Aydin Coban hearing: Crown recommends 12 years in prison
44-year-old Dutchman Aydin Coban has been convicted of five counts in connection with the cyberbullying case of Amanda Todd, a British Columbia teenager who took her own life in 2012.
Prosecutors have recommended a 12-year sentence for Dutchman Aydin Coban during his sentencing hearing in the Supreme Court of British Columbia.
Aydin Coban has been found guilty of leading a campaign of online harassment and extortion against Amanda Todd, a teenager who committed suicide in 2012.
Crown attorneys began by describing the harassment as calculated, cruel and with devastating consequences. They also stressed the need to protect other children from the morally repugnant abuse of Aydin Corban.
As the defendant was convicted of similar crimes in the Netherlands and shows no interest in rehabilitation, prosecutors consider him to be at high risk of reoffending.
For For these reasons, the Crown is suggesting maximum sentences for each of the counts for which the defendant was found guilty, explains prosecutor Louise Kenworthy.
In early August, a British Columbia Supreme Court jury found Aydin Coban, 44, guilty of three counts of extortion, harassment and attempted luring. child online as well as two counts of possession of child pornography.
Aydin Coban faces up to 10 years in prison for harassment and life in prison for extortion. He had pleaded not guilty to those counts.
Before her suicide in 2012, young Amanda Todd, from Port Coquitlam, posted a video online in which she explained that she was the victim of a long blackmail campaign by someone she met on the Internet.
For almost three years, the teenager had suffered the torment of Aydin Coban who then used 22 different pseudonyms to harass her on the Internet.
The court found that he sent more than 700 messages on four different platforms to Amanda and her close friends between 2009 and 2012.
In what Crown attorneys said were four separate episodes, the defendant threatened to send pornographic images of the teenager to her friends, family and school principal if she refused. to put on a show in front of a webcam.
When the teenager refused, the defendant followed through on his threats. The court also proved that the Royal Canadian Mounted Police could not find Aydin Coban's messages before the death of Amanda Todd because he used private networks, stolen wifi and other measures to hide his IP address.
Amanda Todd's mother Carol Todd speaks to the press ahead of the announcement Aydin Coban's verdict.

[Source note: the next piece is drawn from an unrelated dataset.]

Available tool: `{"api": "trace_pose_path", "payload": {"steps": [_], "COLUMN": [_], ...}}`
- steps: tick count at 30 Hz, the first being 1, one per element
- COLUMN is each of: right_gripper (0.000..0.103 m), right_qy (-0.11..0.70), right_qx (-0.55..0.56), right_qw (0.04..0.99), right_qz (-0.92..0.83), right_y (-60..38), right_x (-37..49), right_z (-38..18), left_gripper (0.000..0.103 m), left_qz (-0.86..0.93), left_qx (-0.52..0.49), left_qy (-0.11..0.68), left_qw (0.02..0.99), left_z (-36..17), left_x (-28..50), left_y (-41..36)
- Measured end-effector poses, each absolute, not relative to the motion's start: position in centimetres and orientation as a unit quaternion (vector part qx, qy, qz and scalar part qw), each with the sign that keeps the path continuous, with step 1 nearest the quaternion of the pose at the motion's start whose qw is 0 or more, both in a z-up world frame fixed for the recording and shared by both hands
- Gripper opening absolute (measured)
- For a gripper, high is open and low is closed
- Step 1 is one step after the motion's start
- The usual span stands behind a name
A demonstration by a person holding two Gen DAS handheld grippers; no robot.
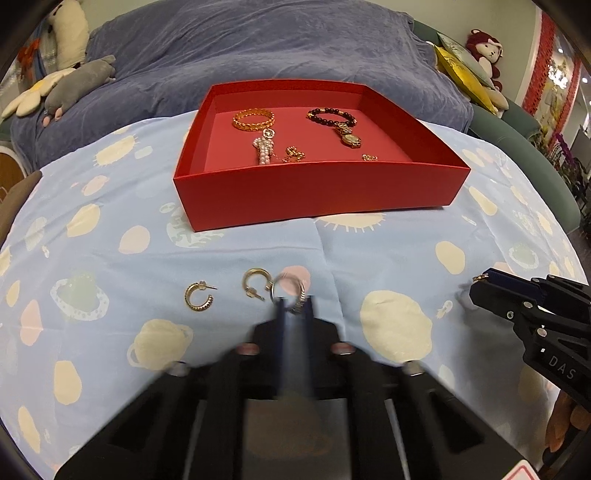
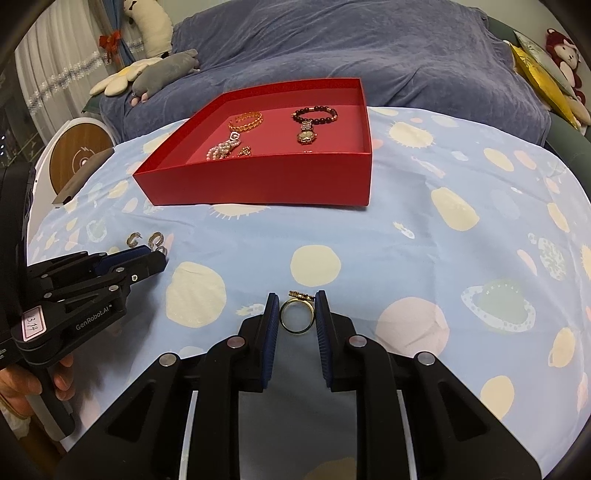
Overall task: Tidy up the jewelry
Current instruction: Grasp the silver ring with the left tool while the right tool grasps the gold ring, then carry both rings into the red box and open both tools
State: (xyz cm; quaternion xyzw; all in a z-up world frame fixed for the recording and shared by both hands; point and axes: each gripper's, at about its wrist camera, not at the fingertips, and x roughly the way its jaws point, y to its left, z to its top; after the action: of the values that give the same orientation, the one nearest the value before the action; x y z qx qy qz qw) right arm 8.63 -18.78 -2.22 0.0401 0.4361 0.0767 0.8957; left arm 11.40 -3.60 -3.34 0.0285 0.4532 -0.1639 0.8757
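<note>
Right wrist view: small gold ring (image 2: 297, 316) is being pinched by right gripper (image 2: 296, 314) jaws, silver hoop earring (image 1: 289, 291) by closed left gripper (image 1: 295, 306) jaws, both for transfer into the open red cardboard box (image 2: 258, 184).

The work surface is covered by a light blue cloth (image 1: 332, 251) printed with cream, pink and pale green planet shapes. Ahead of the gripper, beyond this cloth, lies a rumpled slate-blue blanket (image 1: 258, 48). On the blanket, ahead and to the left, rest a grey plush toy (image 1: 79, 83), a cream flower-shaped cushion (image 1: 33, 92) and a white plush toy (image 1: 68, 29). Ahead and to the right are a yellow cushion (image 1: 461, 74) and a red plush monkey (image 1: 485, 51), in front of a pale wall (image 1: 517, 22). A white curtain (image 2: 48, 55) hangs at far left. A round wooden panel in a white frame (image 2: 79, 155) stands left of the cloth.
</note>
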Motion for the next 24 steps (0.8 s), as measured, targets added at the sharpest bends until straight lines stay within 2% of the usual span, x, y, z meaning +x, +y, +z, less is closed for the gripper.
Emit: {"api": "trace_pose_path", "payload": {"steps": [13, 24], "right_gripper": [0.019, 0.019], "right_qy": [0.425, 0.408], "right_qx": [0.044, 0.048], "right_qw": [0.900, 0.906], "right_qz": [0.086, 0.096], "right_y": [-18.0, -17.3], "right_x": [8.7, 9.0], "right_z": [-0.9, 0.7], "left_gripper": [0.002, 0.002], "left_qz": [-0.175, -0.197], "left_qx": [0.017, -0.008], "left_qy": [0.454, 0.434], "left_qw": [0.873, 0.879], "left_z": [-2.7, 0.0], "left_x": [10.7, 10.0], "left_y": [-3.0, -2.1]}}
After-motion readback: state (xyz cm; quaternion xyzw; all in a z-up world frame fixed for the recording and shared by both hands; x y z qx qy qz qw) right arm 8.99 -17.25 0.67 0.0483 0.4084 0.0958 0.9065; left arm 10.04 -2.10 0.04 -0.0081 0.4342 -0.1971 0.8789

Amanda Todd's mother attended Coban's nine-week trial every day. She will present a victim impact statement to the court during the sentencing hearing, which is expected to last four days.

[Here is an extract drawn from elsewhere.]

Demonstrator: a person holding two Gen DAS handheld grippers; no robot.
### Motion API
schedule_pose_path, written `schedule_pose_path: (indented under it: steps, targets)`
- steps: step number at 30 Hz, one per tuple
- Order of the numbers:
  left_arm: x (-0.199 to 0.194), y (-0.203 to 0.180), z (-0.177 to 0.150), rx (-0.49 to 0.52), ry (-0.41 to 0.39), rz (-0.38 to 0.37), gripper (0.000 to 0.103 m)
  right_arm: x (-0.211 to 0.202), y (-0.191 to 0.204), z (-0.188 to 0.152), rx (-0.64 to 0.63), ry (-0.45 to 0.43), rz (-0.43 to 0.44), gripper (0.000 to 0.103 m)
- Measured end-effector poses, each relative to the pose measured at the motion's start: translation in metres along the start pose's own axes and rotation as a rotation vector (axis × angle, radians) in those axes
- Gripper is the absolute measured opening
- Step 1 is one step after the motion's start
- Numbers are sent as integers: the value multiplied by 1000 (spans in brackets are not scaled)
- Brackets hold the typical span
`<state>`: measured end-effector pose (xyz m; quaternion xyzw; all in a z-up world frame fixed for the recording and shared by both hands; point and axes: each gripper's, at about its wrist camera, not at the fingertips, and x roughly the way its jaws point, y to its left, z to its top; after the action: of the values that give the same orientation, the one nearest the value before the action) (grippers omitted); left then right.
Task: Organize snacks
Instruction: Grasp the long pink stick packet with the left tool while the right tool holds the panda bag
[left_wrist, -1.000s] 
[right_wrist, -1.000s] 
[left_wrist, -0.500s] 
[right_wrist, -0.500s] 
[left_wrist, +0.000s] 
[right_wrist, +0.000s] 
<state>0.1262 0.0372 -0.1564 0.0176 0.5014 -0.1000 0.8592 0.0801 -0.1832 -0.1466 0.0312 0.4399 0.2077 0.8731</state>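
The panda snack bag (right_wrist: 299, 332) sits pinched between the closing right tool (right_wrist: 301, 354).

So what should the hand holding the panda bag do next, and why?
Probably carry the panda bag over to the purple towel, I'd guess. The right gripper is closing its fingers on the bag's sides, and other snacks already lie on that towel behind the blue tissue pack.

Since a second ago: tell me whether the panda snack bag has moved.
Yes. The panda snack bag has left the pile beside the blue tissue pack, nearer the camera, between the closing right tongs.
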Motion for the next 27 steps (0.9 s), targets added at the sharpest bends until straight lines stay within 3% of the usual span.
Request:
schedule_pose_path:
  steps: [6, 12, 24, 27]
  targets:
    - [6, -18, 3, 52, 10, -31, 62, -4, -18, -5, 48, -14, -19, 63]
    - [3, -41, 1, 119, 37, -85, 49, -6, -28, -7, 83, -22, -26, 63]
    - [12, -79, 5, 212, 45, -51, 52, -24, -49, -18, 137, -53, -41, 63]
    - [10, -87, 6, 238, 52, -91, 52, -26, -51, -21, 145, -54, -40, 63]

Before Coban was extradited, a Dutch court had sentenced him to nearly 11 years in prison for crimes unrelated to the young Canadian. He was convicted in the Netherlands of online fraud and extortion of dozens of young girls and several gay men.
In September, Monique St Germain, a lawyer at the Canadian Center for Child Protection, explained that the case of Aydin Coban can set an important precedent, because reports of online crimes against children are increasing.